Uno de los puntos flacos transformados en aliados es el tono desmañado. Todo parece suceder un poco por conveniencia, porque la historia tiene que avanzar, pero esto también dota al montaje de una frescura inusitada. Si el lado malo es la falta de profundidad en los planteamientos, el enroque en las ideas soltadas sin desarrollo, por otra parte se gana en desparpajo, en conseguir una comunicación inmediata con el público. Los momentos musicales pueden parecer chapuceros o intentos por encubrir con melodiosidad reconocible baches de los que no se sabe cómo salir, pero si el espectador se pone a su nivel, son divertidos y con su punto de creatividad naïf. A veces se produce cierta desconexión entre el texto de Silvia Herreros de Tejada, que parece tirar más hacia lo pedestre, las vivencias compartidas y cierta comodidad en el desconsuelo, y la puesta en escena de Lucía Miranda, que se siente más cómoda en el terreno simbólico. Es mucho más estimulante esta parte visual y puramente escénica, pero también tiene su sentido confrontar estos dos mundos de una manera directa.

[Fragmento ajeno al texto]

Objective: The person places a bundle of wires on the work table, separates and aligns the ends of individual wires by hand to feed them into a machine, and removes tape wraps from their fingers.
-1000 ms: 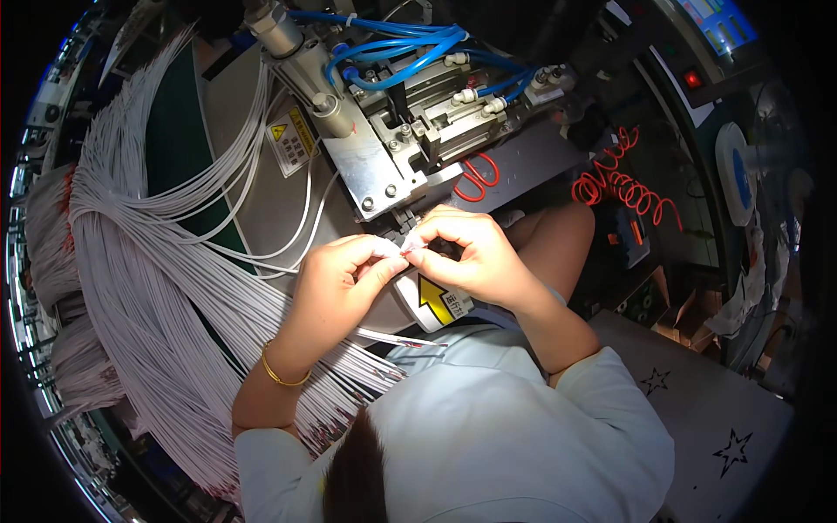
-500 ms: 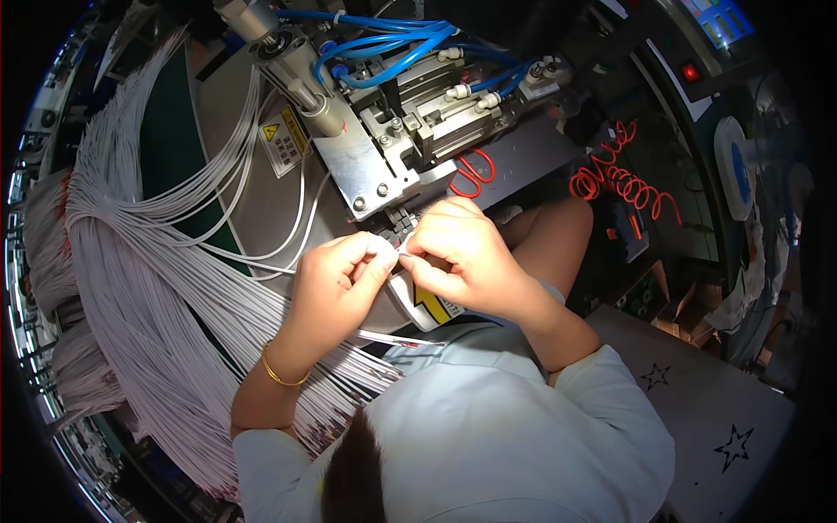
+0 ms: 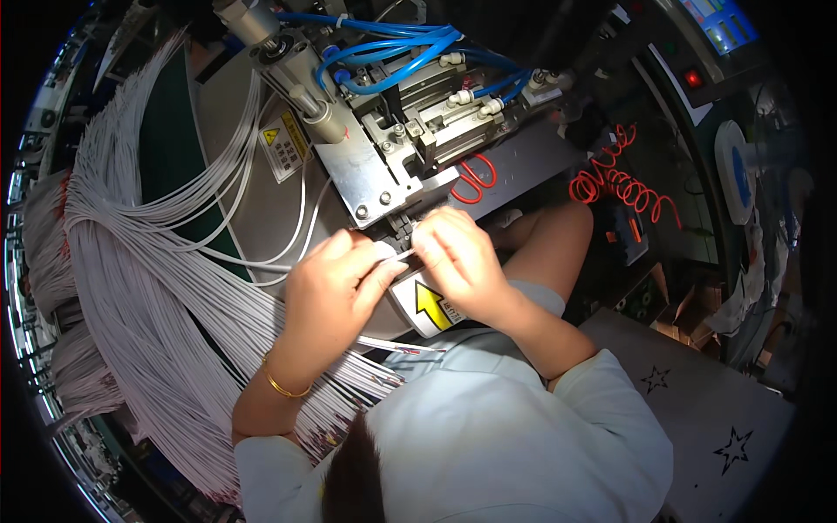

Entre los actores nos encontramos con algunas de las deficiencias más importantes de la obra. Hay muchas ganas, pero en algunos casos falta vida y sobra afectación. Y un llamamiento urgente a los actores jóvenes: trabajen su dicción. Laura Santos nos hace temer lo peor cuando asume el papel de madre sin naturalismo (que no hace falta), pero también sin el menor convencimiento (lo que es peor). Pero será solo una salida en falso, porque después transmitirá con igual sencillez desencanto e ilusión, comprensión y rabia. Si como madre le falta madurez, cuando representa su propia edad le sobrará. Rennier Piñero hace que nos pongamos del lado de Garfio inmediatamente (y de forma literal durante el combate). En sus ojos sí que vemos sentimiento de verdad, esa mezcla de haber sufrido pero de mantener ilusiones que podría haberse convertido en el corazón de la obra. También Nacho Bilbao podría haber tenido más protagonismo. Aparte de su fantástico trabajo musical, sus intervenciones siempre son acertadas y uno de los mayores logros de la obra es cuando subraya irónicamente la escena de la familia feliz. Quizá mantener este contrapunto toda la obra habría sido excesivo, pero esa ironía, esas gotas de distanciamiento, habrían venido fenomenal.


Como en la obra, volvamos al principio. La idea de recoger las voces de los padres de los actores nos pareció un obstáculo difícil de superar. Detectamos aquí esa melancolía un poco impostada de los anuncios de líneas aéreas que más que bordear el límite del sentimentalismo se deja llevar por lo mimosón sin cautela alguna. Que tras esta prueba de fuego la obra nos fuera ganando poco a poco hasta derribar casi todas nuestras defensas demuestra que aquí hay algo sincero. Escondido tras capas de conmiseración, saboteado por pudor o por querer quedar bien, pero expresado con cariño y ganas. Esperemos que este proyecto no se petrifique mirándose en el espejo del que guapos somos todos, sino que se atreva a dar el arriesgado paso hacia la confrontación con lo que ve reflejado en un espejo más respondón: el que muestra las propias debilidades.